No one but me seemed to care about changing out our governor, but Hatch might be in trouble.
How did your caucus work nominations and voting?
I went with my wife to her caucus because we had some slick expensive schtick mail from Hatch and Romney, and I wanted to see how many votes this kind of expensive campaigning brings in.
The whole show was incredibly depressing. We have thirty supposedly local precincts meeting six miles away from our slum where I see a lot of people going on foot to the bus/trax stops and walking to the Church, and maybe don't even have cars, and many work shift work to boot.
When we got there, there was no parking. The streets eventually were lined for almost a mile with illegally-parked cars. My wife was raving mad when she got there, because she had for some years held the caucus in her home. Last time she didn't even go because of her job, and she was hating herself for letting that happen by the time we got seated.

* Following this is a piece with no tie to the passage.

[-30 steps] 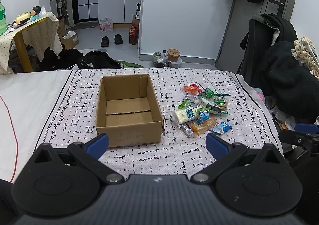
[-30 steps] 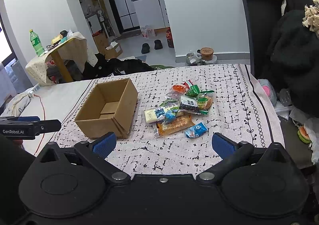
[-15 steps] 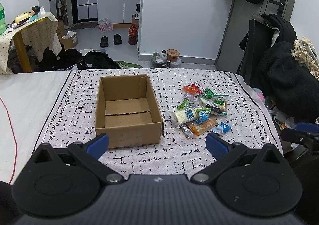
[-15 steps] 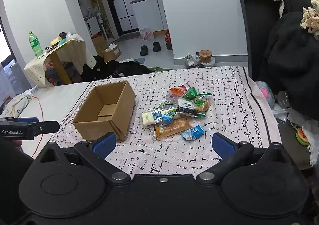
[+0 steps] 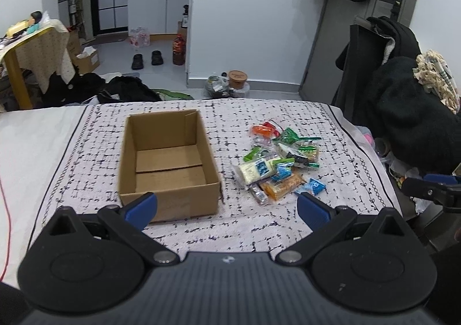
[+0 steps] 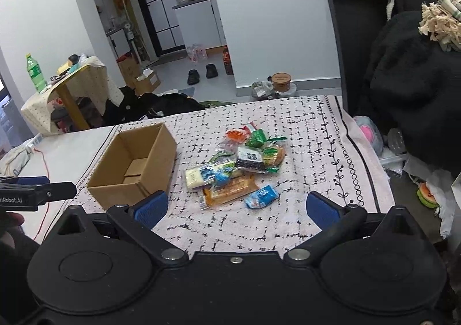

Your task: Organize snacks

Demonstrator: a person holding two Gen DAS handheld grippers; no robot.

As we started out I was blathering to her about how useless being a Republican really is because of how the Party hacks stack the deck for their "inside" people.
Once the meeting got started, three old-timers we knew, who were sure Paul people showed up too late to find anyone at the desk in the gym where everyone from fifteen caucus groups had to show their voter credential to get a "credentialed" slip of paper in order to vote. So they just came to our classroom, where the two people running the show refused to let them vote without their "credentials". It turned out as the meeting progressed these two had been called personally by Orrin Hatch and stood up to extol his irreplaceable clout back in Washington, and had brought about fifteen Hatch supporters with them. My wife mourned that they had used to be "good" conservatives.

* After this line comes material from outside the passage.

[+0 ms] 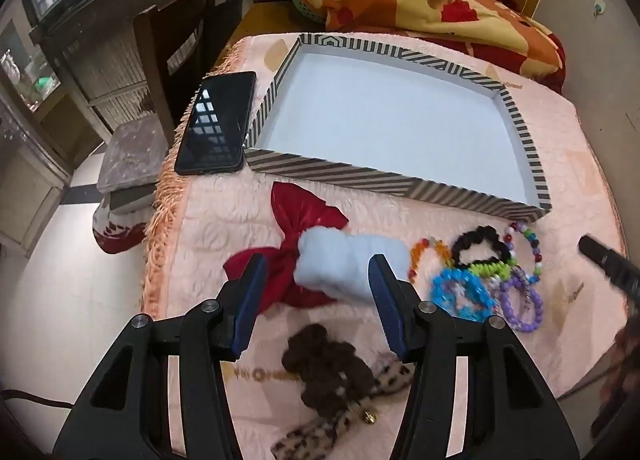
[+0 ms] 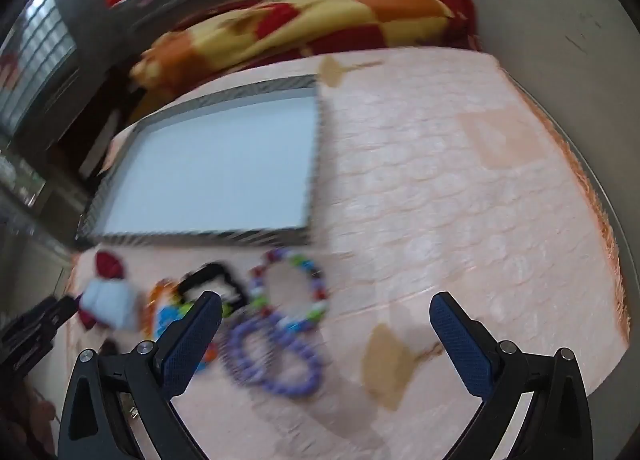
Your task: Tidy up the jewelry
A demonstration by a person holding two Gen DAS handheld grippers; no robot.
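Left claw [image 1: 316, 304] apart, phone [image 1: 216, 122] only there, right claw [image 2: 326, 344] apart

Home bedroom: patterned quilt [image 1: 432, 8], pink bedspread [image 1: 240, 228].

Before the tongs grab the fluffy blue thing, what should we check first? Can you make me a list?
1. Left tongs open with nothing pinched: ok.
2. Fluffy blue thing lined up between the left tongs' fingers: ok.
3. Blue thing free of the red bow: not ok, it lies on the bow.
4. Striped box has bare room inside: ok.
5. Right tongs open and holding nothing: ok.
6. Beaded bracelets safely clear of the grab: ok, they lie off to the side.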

The three people who got booted out would have made the difference in the delegate selection, even with the two Hatch supporters huddled in the corner to count the votes privately, perhaps.
But I got their names, and as the convention comes around I intend to go a' callin' to try to reason with them. Odds are, we are riding a wave where a lot of Republicans will get elected to the Senate this year, and if we put the old deadbeat back in this time, Utah will just end up with some junior republican who won't chair any senate committee for years.